**WORK TASK:** Extract the complete data exactly as given.

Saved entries
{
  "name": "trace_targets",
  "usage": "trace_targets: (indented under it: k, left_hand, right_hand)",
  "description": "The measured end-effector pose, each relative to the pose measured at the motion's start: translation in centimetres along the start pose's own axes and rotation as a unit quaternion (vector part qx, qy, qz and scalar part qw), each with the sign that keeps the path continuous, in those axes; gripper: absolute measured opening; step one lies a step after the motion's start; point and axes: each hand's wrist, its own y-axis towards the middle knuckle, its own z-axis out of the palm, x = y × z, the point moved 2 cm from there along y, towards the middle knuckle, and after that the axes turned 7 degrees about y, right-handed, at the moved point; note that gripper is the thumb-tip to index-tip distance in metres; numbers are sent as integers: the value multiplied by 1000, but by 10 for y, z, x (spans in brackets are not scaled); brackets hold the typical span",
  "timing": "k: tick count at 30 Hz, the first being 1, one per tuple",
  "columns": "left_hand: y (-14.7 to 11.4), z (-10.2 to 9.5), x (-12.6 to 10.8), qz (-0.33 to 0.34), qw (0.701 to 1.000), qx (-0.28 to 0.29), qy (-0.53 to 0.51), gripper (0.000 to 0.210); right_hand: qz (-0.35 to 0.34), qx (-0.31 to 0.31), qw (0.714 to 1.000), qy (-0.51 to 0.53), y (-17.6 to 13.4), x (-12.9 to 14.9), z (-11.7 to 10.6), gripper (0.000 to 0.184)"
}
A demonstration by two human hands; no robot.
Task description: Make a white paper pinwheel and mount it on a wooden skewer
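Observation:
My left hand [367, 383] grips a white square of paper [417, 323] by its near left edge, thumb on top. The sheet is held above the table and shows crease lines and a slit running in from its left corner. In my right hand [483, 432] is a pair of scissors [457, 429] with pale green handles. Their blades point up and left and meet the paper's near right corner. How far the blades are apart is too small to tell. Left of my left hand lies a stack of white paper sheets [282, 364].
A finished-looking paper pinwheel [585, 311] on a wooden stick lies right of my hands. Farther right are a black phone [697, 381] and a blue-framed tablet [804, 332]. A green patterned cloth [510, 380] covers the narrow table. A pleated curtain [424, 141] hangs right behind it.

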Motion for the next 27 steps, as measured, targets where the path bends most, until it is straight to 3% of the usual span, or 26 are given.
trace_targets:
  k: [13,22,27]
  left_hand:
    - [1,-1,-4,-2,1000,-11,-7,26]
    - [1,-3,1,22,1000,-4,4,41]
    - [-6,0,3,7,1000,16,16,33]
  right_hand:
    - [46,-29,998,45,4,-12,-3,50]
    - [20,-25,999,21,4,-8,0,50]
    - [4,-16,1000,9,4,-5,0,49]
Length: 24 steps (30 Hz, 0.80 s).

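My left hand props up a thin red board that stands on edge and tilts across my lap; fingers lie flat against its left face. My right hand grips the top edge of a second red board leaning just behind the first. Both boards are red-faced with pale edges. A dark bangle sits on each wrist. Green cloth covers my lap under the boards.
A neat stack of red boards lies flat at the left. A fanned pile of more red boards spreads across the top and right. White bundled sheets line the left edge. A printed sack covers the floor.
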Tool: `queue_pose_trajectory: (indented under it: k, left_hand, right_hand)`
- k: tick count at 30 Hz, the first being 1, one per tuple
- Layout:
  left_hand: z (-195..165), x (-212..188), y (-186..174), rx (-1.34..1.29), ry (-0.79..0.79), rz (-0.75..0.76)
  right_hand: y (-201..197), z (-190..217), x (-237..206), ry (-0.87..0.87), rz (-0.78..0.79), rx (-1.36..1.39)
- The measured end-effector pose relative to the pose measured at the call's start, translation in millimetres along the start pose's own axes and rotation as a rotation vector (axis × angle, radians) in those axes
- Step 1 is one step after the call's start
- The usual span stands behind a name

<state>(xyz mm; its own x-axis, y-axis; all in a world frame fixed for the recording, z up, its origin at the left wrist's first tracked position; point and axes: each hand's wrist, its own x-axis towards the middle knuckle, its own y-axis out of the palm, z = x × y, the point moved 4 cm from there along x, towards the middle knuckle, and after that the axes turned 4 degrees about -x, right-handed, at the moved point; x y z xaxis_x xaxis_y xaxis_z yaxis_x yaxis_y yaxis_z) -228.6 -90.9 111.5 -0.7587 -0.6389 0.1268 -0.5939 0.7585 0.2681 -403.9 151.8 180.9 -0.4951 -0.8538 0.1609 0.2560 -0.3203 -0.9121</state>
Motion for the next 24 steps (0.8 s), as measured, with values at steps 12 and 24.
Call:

**COMPLETED TASK:**
{
  "name": "trace_targets",
  "usage": "trace_targets: (indented under it: k, left_hand, right_hand)",
  "description": "The measured end-effector pose, each relative to the pose measured at the motion's start: translation in centimetres along the start pose's own axes and rotation as a unit quaternion (vector part qx, qy, qz and scalar part qw), each with the sign that keeps the path continuous, in those axes; gripper: absolute measured opening; step one lies a step after the motion's start; point and axes: each hand's wrist, its own y-axis towards the middle knuckle, its own z-axis out of the palm, x = y × z, the point moved 2 cm from there along y, towards the middle knuckle, and after that the axes turned 7 degrees about y, right-handed, at the moved point; note that gripper is the thumb-tip to index-tip distance in metres; numbers are sent as integers: the value multiplied by 1000, but by 10 for y, z, x (spans in brackets are not scaled); brackets hold the typical span",
  "timing": "k: tick count at 30 Hz, the first being 1, one per tuple",
  "columns": "left_hand: y (-14.7 to 11.4), z (-10.2 to 9.5), x (-12.6 to 10.8), qz (-0.33 to 0.34), qw (0.701 to 1.000), qx (-0.28 to 0.29), qy (-0.53 to 0.51), gripper (0.000 to 0.210); right_hand: qz (-0.35 to 0.34), qx (-0.31 to 0.31), qw (0.714 to 1.000), qy (-0.51 to 0.53), y (-17.6 to 13.4), x (-12.9 to 14.9), z (-11.7 to 10.6), gripper (0.000 to 0.184)"
}
A demonstration by two human hands; no robot.
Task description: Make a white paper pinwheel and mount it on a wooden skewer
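Observation:
My left hand [367, 383] grips a white square of paper [417, 323] by its near left edge, thumb on top. The sheet is held above the table and shows crease lines and a slit running in from its left corner. In my right hand [483, 432] is a pair of scissors [457, 429] with pale green handles. Their blades point up and left and meet the paper's near right corner. How far the blades are apart is too small to tell. Left of my left hand lies a stack of white paper sheets [282, 364].
A finished-looking paper pinwheel [585, 311] on a wooden stick lies right of my hands. Farther right are a black phone [697, 381] and a blue-framed tablet [804, 332]. A green patterned cloth [510, 380] covers the narrow table. A pleated curtain [424, 141] hangs right behind it.
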
Motion for the next 27 steps, as measured, targets where the path bends most, until it is straight to 3% of the usual span, or 26 are given.
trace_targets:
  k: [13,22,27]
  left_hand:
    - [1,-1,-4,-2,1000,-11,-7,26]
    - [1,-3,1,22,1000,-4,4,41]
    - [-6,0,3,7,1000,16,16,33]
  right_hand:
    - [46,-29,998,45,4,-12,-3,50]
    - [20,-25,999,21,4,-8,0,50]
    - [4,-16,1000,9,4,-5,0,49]
Length: 24 steps (30 Hz, 0.80 s).

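My left hand props up a thin red board that stands on edge and tilts across my lap; fingers lie flat against its left face. My right hand grips the top edge of a second red board leaning just behind the first. Both boards are red-faced with pale edges. A dark bangle sits on each wrist. Green cloth covers my lap under the boards.
A neat stack of red boards lies flat at the left. A fanned pile of more red boards spreads across the top and right. White bundled sheets line the left edge. A printed sack covers the floor.
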Tool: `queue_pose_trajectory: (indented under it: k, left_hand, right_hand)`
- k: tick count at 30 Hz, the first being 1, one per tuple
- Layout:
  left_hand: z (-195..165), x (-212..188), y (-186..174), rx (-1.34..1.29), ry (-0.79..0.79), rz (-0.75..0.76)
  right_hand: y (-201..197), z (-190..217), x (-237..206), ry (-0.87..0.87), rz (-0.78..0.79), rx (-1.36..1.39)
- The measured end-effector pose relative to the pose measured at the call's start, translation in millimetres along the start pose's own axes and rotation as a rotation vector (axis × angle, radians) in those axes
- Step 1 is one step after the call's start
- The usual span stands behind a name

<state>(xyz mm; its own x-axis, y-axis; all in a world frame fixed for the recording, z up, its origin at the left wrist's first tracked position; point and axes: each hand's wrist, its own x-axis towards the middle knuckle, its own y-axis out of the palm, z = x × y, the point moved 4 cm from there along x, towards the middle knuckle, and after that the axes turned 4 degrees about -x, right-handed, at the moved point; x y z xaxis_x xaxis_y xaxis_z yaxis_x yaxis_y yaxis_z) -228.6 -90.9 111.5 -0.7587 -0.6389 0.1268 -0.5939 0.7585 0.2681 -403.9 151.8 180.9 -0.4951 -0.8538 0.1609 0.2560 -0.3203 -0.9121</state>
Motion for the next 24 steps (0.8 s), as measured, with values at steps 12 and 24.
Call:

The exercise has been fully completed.